Below are the records; output them exactly from the first line through the line with "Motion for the", stopping there.

Input data Start Marker

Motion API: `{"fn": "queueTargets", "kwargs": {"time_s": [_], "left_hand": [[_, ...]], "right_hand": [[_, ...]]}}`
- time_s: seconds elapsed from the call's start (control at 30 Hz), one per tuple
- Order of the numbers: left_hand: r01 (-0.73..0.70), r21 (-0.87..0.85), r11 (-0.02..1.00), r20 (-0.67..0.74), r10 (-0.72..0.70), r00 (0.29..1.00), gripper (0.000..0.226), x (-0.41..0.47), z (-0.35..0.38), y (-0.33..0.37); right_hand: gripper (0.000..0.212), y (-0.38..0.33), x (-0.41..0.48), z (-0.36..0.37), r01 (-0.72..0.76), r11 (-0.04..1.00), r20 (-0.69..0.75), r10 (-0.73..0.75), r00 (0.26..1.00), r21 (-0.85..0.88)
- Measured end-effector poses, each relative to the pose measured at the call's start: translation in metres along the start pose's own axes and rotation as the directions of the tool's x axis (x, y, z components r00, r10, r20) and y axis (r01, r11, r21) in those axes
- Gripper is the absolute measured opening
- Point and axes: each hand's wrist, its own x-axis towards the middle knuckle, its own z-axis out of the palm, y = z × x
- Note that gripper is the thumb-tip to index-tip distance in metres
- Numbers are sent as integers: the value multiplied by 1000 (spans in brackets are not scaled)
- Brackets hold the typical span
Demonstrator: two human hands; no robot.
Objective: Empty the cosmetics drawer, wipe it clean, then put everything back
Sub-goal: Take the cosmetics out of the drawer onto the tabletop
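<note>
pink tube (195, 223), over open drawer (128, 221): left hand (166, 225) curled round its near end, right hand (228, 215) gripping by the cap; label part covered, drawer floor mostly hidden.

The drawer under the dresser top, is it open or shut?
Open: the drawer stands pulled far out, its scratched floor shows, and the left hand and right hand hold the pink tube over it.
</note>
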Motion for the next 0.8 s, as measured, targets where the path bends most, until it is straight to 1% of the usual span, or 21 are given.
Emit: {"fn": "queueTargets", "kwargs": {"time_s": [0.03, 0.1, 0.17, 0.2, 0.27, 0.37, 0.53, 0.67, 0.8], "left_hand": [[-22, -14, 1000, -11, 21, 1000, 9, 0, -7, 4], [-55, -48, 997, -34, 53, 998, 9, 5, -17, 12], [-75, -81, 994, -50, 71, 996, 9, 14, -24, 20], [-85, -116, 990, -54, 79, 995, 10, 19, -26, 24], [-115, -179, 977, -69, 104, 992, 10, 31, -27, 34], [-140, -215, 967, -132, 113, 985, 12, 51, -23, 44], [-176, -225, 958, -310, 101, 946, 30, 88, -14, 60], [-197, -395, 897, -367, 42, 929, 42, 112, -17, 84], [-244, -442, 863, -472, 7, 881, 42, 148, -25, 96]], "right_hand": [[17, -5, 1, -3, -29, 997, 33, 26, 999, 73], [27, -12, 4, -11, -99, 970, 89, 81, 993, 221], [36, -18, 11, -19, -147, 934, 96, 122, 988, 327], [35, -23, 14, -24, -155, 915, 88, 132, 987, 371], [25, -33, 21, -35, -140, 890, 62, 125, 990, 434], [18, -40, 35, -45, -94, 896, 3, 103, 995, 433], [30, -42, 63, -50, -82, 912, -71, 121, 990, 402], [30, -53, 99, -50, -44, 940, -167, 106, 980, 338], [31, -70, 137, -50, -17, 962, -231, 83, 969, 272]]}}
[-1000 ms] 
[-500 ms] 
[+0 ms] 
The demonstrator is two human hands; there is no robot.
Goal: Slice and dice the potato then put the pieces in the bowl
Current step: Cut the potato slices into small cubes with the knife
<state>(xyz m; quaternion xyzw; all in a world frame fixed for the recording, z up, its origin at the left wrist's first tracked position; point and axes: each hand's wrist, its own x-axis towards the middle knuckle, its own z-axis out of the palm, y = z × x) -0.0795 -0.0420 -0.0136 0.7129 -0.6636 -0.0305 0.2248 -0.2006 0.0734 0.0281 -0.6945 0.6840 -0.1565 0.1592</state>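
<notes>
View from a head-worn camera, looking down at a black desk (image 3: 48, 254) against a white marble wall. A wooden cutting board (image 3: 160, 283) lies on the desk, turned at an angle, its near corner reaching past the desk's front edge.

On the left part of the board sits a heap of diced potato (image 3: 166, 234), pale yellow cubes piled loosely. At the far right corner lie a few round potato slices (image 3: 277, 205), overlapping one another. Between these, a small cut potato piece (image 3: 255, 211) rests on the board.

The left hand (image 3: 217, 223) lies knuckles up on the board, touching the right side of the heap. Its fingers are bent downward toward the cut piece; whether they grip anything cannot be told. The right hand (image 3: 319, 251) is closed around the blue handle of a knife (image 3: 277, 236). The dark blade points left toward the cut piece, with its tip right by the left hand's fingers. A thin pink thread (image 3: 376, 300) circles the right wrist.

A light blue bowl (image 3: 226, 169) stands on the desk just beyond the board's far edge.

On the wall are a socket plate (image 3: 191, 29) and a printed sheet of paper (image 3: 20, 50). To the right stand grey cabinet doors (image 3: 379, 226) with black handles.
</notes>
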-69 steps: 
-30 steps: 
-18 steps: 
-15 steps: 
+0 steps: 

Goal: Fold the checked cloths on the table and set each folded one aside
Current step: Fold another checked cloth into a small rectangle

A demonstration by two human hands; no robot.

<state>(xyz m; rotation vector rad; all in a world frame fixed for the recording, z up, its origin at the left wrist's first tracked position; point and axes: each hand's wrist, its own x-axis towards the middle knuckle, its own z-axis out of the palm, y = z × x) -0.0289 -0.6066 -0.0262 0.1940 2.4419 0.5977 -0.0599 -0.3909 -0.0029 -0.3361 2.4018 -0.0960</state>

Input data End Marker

Output for this exercise →
Motion API: `{"fn": "queueTargets", "kwargs": {"time_s": [_], "left_hand": [[_, ...]], "right_hand": [[_, ...]]}}`
- time_s: seconds elapsed from the call's start (control at 30 Hz), one per tuple
- Order of the numbers: left_hand: r01 (-0.73..0.70), r21 (-0.87..0.85), r11 (-0.02..1.00), r20 (-0.67..0.74), r10 (-0.72..0.70), r00 (0.29..1.00), gripper (0.000..0.226), x (-0.41..0.47), z (-0.35..0.38), y (-0.33..0.37); right_hand: gripper (0.000..0.212), y (-0.38..0.33), x (-0.41..0.48), z (-0.36..0.37), r01 (-0.72..0.76), r11 (-0.04..1.00), r20 (-0.69..0.75), r10 (-0.73..0.75), r00 (0.26..1.00), r21 (-0.85..0.88)
- Measured end-effector poses, each relative to the pose measured at the call's start: translation in metres along the start pose's own axes and rotation as the directions of the tool's x axis (x, y, z components r00, r10, r20) and y axis (r01, r11, r21) in those axes
- Gripper is the absolute measured opening
- Point and axes: each hand's wrist, its own x-axis towards the middle knuckle, its own z-axis out of the palm, y = z × x
- Note that gripper is the thumb-tip to index-tip distance in metres
- Numbers are sent as integers: the value multiplied by 1000 (spans in brackets are not scaled)
- Brackets hold the typical span
Demonstrator: two human hands; no robot.
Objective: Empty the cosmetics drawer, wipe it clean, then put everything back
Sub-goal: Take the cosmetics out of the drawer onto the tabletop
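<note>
pink tube (195, 223), over open drawer (128, 221): left hand (166, 225) curled round its near end, right hand (228, 215) gripping by the cap; label part covered, drawer floor mostly hidden.

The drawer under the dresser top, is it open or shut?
Open: the drawer stands pulled far out, its scratched floor shows, and the left hand and right hand hold the pink tube over it.
</note>
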Motion for the next 0.8 s, as measured, targets where the path bends most, until it is straight to 1% of the usual span, or 21 are given.

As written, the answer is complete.